Difference between revisions of "Router Recovery"
|Line 163:||Line 163:|
==== Transplant Another Router's CFE ====
==== Transplant Another Router's CFE ====
==== Using the Same Router's Backup ====
==== Using the Same Router's Backup ====
Revision as of 14:27, 21 June 2011
So you've created yourself an expensive paperweight...
Not to worry! If you aren't breaking things, then chances are you aren't making hardcore progress. This page serves as a knowledge pool for methods to revive routers that are corrupted or otherwise considered non-functional. The information below is mostly specific to the WRT54GL as it is our most popular and well understood platform at this time. The process is somewhat similar for other models/platforms; however, some of the utilities are limited to specific platforms and commands vary slightly between bootloaders (ex. [U-Boot] vs CFE).

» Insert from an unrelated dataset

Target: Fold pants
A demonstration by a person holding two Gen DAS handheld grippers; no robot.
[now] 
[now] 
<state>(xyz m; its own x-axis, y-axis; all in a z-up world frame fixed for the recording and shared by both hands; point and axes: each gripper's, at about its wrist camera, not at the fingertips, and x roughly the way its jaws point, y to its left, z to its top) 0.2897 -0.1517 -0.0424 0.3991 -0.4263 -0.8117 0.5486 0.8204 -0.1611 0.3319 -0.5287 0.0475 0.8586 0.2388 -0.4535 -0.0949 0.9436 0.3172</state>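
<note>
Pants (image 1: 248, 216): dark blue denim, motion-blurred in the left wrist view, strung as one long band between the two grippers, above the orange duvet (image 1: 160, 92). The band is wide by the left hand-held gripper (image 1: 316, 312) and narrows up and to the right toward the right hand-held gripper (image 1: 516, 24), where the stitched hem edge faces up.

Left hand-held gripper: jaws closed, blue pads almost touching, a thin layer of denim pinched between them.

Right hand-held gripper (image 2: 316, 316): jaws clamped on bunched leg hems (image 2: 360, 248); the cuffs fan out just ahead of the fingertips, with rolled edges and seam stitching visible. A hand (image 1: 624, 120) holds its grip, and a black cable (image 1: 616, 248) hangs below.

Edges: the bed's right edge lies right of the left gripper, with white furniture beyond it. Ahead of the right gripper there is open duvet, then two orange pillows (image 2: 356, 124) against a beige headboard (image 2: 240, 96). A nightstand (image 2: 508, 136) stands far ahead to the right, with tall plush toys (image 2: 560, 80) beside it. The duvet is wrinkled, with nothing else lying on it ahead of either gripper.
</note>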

Sometimes the router won't boot because of a corrupted NVRAM variable and a simple factory reset will resolve the problem. Chances are if you've sought out this page you are in much deeper and probably need a more serious TFTP or JTAG recovery. We'll start with the simple solutions and work our way to the more intense recovery methods.
- 1 Before You Begin
- 2 Factory Reset
- 3 Serial Console
- 4 JTAG
- 4.1 Software
- 4.2 Establish a Connection
- 4.3 General Advice for Read/Write Operations
- 4.4 Erase NVRAM
- 4.5 Erase the Kernel
- 4.6 CFE Recovery
- 5 External References
Before You Begin
If you haven't already, backup your router's configuration. Hopefully you did this earlier so you can restore to a "known good" working state. If you didn't, it is still a good idea to do that now; it can always get worse. You'll also want to grab yourself a copy of some reliable firmware. The default firmware that shipped with your router is a good place to start (generally available from the manufacturer's website). Otherwise, a stable release of your favorite embedded Linux distribution is a good alternative.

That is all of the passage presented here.